The magnitude of this is great. A project, dead as a doornail, is revived due to fans keeping up the fight. I really can’t recall any other situation like this besides MUDs. Again, I was asked to beta test Uru and gladly did.

The GameTap release had a slow trickle of content drops that were kinda random. Eventually Cyan borrowed a page from us at Telltale and took an episodic route where a plot line would happen one week in a month and a content drop occurring at the end of that week to last the month. However, this reduced the gameplay to reading on various websites what was going on in the cavern than actually experiencing events in the cavern.

The Project Itself

The project was not without its faults. Narrative based MMOs create a huge design problem: Provide enough narrative fuel to feed the beast. With a traditional MMORPG, once you have the combat structure, the villains to defeat are more-or-less drop-in. Not to mention extremely reusable. For a narrative, a lot of work goes into building assets with an limited reusable value and at times a very small audience. When content came down the pipe for users, it was great stuff! Sadly it didn’t happen very often if at all during the GameTap run.

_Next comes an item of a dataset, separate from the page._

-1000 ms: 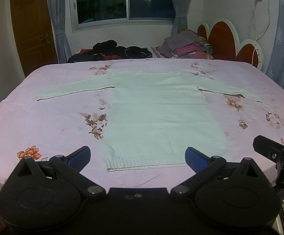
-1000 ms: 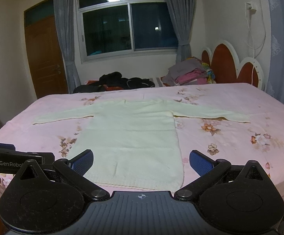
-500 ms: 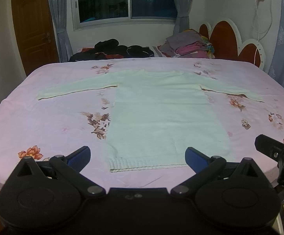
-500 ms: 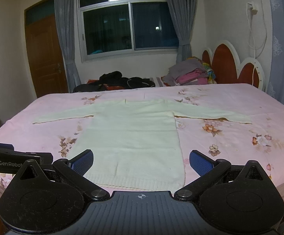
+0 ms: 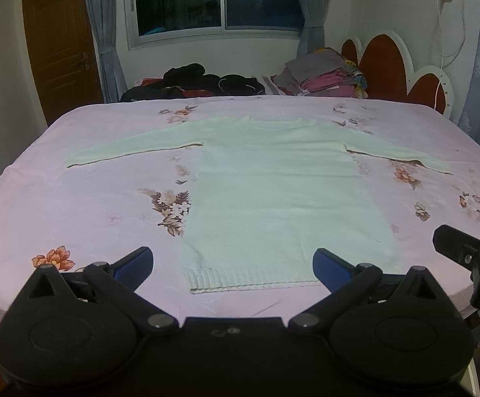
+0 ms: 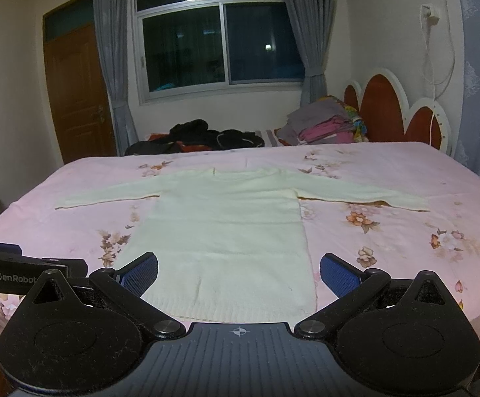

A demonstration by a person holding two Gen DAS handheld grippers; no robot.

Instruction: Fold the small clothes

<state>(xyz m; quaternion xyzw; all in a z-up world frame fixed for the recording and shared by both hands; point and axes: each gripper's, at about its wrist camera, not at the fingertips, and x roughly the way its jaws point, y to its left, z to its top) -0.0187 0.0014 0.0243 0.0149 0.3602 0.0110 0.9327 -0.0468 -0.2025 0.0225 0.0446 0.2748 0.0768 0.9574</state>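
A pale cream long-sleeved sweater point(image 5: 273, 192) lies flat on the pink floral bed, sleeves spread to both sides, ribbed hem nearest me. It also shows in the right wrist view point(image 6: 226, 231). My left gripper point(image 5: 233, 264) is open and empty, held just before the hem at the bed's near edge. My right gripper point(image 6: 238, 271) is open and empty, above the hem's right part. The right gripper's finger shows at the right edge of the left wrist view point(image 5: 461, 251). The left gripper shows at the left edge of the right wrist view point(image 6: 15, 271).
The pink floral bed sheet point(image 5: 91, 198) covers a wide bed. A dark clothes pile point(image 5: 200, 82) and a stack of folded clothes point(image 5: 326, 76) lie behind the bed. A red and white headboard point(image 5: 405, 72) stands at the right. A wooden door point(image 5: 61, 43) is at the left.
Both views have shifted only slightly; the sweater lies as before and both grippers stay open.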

The other fault were on the implantation of the game itself. While the control of your character was pretty OK, the other outside functions were required a manual at best. All communication, picture taking, and other functions were placed on an ‘device’ called a KI. Some in the community have argued that figuring out the KI was a puzzle. That may be fine for a single-player game you buy at a store. For a business model that needs new users to approach and stay interested, that’s a failure. Incorporating other users to share in the exploration? The very reason for the project? A confusing mess. To their credit, the community was extremely helpful to new users. These were the nicest people on the whole Internet! It simply wasn’t enough.

Wrapping Up

At the end of the day, there were unfortunate design choices made back in the early days of development. These issues couldn’t be fixed for the GameTap release. With the fact that the Cyan studio development cycle as the slowest in the industry, there simply wasn’t a good way for these design changes to occur. This is why I’m not angry at GameTap’s decision. It’s simply time.

What I do hope for the coming months are few things. I hope Cyan will release the server code again, but let the community handle usership on their own. I hope we have a really comprehensive postmortem. One that covers every single thing. In all, there are a lot of lessons to learn in all the years. Lots of things went right, lots of things went wrong, all of which are valuable material to learn from.

On a personal note, Uru has always been with my own work in getting into this industry. Cyan was one of two companies I wanted to work for, and now I’m working at the other one. In a way it closes a chapter for me. My development period for this industry is past it’s first chapter.

So long Uru; Thanks for all the fish.